Definition 2: the infinitesimal generator of a semigroup $\{T(t)\}_{t\geq 0}$ is the operator $A:D(A)\to X$ where: $$D(A)=\left\{x\in X;\;\lim_{h\to 0^+}\frac{T(h)x-x}{h}\text{ exists in } X \right\}$$ and $$A(x)=\lim_{h\to 0^+}\frac{T(h)x-x}{h}$$ for all $x\in D(A)$.

Definition 3: the translation of the function $f:\mathbb{R}\to\mathbb{R}$ is the function $f_t:\mathbb{R}\to\mathbb{R}$given by $f_t(x)=f(x+t)$ for all $x\in\mathbb{R}$.

Take $X=L^2(\mathbb{R})$ in definition 1 and consider the semigroup $T:=\{T(t)\}_{t\geq 0}$ where $T(t)f=f_t$ for all $f\in L^2(\mathbb{R})$.

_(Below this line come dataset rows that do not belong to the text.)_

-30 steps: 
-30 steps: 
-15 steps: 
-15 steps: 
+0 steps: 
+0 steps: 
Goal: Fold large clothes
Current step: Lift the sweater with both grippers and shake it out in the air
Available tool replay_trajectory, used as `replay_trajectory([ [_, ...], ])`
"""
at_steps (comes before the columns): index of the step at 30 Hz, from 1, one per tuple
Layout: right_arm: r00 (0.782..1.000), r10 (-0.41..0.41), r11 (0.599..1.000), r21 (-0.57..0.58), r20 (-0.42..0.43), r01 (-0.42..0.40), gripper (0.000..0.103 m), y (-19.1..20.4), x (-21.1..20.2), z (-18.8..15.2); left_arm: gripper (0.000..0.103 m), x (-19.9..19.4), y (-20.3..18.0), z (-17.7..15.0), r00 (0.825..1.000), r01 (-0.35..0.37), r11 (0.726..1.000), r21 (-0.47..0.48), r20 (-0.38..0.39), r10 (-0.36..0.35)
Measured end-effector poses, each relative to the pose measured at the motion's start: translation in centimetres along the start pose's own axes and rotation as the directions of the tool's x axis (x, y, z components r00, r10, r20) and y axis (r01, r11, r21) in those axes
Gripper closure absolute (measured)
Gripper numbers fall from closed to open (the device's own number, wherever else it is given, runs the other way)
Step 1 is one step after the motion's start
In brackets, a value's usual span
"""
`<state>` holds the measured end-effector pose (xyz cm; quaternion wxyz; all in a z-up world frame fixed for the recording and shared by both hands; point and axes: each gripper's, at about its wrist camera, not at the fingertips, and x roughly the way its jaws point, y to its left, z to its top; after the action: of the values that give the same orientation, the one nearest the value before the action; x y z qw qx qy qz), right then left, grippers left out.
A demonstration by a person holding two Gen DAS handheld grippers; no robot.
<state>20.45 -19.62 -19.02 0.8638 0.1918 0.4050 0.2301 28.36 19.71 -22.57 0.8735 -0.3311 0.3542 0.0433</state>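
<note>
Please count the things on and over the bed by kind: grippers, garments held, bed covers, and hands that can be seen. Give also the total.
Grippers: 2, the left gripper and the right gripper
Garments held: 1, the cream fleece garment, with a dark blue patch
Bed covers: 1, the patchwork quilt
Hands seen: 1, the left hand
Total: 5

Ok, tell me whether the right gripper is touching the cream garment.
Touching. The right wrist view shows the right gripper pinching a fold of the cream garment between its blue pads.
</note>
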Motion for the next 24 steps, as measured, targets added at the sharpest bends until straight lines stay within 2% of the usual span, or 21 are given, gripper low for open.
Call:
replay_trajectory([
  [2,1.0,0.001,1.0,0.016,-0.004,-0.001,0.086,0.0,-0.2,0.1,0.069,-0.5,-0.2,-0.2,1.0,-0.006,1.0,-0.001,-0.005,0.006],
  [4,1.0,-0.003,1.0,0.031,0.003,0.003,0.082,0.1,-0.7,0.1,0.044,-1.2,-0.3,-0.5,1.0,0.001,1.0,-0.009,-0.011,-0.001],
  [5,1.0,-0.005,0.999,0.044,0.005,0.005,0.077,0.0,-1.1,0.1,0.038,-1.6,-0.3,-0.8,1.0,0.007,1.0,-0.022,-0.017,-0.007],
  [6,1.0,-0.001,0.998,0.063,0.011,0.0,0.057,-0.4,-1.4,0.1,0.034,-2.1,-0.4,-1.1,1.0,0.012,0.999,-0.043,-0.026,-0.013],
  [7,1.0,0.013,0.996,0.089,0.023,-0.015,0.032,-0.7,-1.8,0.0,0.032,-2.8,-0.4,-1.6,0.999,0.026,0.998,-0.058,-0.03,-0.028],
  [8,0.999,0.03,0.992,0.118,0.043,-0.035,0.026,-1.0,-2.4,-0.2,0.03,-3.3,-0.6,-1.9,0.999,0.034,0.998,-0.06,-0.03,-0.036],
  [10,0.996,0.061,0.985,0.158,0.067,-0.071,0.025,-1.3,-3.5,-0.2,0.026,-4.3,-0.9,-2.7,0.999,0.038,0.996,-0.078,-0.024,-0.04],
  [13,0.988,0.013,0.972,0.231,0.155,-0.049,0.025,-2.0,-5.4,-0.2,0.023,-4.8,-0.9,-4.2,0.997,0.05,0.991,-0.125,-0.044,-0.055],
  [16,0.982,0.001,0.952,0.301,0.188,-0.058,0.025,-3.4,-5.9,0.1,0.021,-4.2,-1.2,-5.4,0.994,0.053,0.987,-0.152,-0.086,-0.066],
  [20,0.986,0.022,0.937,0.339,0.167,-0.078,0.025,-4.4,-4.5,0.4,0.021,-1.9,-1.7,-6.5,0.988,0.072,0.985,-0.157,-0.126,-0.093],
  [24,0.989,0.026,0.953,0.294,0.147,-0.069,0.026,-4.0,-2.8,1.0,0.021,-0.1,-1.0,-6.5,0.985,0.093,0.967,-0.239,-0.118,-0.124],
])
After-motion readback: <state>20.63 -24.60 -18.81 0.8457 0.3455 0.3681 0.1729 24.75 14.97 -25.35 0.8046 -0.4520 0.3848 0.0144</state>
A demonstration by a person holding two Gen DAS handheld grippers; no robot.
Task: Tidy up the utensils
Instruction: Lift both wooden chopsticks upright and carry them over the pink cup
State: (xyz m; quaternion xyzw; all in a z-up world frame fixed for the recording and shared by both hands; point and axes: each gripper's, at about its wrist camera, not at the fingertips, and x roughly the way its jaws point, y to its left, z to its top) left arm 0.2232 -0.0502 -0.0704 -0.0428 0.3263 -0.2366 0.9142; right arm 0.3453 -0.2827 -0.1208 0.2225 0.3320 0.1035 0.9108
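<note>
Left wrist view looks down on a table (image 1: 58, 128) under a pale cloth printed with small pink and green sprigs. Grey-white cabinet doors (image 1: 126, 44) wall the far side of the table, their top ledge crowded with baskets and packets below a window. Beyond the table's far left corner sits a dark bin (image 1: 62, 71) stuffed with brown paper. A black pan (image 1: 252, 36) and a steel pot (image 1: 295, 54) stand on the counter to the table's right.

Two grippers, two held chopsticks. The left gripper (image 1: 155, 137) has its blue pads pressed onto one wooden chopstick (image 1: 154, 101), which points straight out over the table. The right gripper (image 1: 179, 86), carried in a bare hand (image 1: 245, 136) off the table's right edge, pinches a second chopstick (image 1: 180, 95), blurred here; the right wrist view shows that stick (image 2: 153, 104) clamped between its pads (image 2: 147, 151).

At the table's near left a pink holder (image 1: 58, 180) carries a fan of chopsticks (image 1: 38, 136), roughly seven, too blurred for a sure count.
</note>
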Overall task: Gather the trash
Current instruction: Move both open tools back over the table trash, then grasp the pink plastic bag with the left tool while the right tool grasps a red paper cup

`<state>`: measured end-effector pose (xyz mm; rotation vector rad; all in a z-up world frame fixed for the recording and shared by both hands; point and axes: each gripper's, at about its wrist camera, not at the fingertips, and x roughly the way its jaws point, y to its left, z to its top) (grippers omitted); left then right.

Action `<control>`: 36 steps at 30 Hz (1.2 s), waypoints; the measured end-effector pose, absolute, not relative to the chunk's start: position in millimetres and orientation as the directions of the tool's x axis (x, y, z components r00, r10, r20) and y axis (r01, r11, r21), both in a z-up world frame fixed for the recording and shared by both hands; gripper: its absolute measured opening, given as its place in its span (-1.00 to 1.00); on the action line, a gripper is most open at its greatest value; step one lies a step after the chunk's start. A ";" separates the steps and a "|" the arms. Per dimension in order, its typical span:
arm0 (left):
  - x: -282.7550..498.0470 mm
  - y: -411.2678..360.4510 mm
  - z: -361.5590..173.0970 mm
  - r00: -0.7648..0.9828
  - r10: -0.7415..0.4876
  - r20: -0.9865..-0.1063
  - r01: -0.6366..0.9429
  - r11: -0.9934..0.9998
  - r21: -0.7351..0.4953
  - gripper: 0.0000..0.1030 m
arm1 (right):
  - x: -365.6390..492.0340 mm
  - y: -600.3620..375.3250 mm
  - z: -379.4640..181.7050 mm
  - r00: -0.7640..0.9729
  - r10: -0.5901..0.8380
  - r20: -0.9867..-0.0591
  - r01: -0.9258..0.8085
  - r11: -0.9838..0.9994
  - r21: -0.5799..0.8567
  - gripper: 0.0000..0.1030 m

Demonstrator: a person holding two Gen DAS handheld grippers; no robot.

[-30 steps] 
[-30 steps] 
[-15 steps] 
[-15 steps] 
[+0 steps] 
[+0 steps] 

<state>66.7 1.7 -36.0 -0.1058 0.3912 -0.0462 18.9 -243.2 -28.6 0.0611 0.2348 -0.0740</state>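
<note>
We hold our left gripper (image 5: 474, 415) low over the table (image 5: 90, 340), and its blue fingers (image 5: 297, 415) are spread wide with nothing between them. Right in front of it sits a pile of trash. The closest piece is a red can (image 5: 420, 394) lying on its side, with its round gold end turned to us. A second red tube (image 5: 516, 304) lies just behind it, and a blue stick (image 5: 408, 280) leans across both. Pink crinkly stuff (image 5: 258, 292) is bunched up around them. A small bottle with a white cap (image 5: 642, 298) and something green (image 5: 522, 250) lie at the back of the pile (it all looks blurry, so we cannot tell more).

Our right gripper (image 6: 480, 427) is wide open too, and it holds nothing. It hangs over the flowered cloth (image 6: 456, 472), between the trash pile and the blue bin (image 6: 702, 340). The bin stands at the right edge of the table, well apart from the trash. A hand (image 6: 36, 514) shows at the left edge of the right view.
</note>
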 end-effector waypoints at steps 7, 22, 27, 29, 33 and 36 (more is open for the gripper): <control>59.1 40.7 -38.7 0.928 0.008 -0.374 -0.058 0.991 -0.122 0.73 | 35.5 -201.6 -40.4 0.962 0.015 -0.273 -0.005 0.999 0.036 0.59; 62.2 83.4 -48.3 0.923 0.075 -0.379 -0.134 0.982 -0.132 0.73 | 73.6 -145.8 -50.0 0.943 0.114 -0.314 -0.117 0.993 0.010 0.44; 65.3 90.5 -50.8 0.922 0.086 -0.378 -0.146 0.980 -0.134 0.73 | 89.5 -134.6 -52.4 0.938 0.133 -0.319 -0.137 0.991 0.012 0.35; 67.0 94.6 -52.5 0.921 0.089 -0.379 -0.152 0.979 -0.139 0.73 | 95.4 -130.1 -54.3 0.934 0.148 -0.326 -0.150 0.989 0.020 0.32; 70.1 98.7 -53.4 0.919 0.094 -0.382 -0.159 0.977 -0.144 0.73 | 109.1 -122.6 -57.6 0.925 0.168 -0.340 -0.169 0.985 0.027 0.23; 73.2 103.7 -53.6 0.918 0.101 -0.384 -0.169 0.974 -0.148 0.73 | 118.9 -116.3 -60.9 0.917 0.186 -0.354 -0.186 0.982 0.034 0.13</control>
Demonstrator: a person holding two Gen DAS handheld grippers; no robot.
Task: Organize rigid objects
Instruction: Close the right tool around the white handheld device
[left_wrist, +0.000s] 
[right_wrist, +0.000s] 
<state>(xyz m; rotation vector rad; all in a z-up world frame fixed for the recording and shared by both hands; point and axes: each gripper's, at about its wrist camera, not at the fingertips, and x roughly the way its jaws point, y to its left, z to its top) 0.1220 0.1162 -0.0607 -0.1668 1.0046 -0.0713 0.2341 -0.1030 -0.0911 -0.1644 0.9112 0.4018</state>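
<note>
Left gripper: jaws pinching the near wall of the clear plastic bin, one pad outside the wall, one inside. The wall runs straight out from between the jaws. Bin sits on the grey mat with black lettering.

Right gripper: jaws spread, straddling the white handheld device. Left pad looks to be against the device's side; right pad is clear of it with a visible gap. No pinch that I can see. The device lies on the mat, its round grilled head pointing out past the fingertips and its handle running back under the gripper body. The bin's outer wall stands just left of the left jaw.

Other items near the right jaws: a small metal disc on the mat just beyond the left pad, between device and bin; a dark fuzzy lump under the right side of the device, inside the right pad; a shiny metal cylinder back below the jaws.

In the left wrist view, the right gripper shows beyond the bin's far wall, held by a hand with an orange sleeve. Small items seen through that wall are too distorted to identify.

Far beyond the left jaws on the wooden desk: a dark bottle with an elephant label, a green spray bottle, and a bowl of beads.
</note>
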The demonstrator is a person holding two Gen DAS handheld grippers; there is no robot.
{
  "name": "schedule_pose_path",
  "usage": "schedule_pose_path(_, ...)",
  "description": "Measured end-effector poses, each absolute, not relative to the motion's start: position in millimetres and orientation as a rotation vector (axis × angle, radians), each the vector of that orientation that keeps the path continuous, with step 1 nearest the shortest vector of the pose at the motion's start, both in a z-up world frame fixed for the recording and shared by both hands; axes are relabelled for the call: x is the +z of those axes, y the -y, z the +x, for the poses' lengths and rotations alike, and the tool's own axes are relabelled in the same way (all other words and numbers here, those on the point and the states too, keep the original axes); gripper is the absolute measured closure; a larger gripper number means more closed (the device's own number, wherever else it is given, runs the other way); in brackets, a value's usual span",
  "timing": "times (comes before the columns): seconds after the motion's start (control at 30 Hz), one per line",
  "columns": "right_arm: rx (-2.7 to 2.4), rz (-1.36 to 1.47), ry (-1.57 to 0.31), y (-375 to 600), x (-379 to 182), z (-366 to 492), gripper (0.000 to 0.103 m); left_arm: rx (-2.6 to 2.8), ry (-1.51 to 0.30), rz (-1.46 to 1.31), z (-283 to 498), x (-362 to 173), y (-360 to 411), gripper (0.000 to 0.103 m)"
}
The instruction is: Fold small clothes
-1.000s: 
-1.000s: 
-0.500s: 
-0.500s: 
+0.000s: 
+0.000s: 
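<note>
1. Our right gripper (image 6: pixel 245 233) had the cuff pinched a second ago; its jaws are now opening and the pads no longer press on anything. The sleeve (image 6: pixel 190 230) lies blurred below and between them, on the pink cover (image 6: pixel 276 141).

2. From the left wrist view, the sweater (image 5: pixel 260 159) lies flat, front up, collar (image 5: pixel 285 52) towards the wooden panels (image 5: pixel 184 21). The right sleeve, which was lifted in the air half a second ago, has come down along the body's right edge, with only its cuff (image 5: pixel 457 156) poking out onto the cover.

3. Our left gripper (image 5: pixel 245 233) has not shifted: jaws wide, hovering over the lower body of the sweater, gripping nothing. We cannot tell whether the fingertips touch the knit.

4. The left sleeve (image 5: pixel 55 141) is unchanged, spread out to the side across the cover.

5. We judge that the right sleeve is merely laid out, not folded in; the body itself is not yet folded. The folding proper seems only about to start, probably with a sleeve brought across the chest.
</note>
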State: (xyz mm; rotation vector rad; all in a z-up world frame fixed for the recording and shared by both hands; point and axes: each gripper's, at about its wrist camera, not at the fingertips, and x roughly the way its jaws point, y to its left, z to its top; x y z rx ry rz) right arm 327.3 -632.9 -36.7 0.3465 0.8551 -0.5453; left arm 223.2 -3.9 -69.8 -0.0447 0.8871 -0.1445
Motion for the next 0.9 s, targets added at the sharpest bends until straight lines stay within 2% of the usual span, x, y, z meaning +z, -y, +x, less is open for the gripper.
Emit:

My problem is to find the infinitesimal generator of $T$. First of all I need to find $D(A)$, that is, I need to find all $f\in L^2(\mathbb{R})$ such that $$\lim_{h\to 0^+}\frac{f_h-f}{h}=\lim_{h\to 0^+}\frac{T(h)f-f}{h}=g\tag{1}$$ for some $g\in L^2(\mathbb{R})$.

Could someone explain me how can we conclude? Any help is appreciated.

Thanks.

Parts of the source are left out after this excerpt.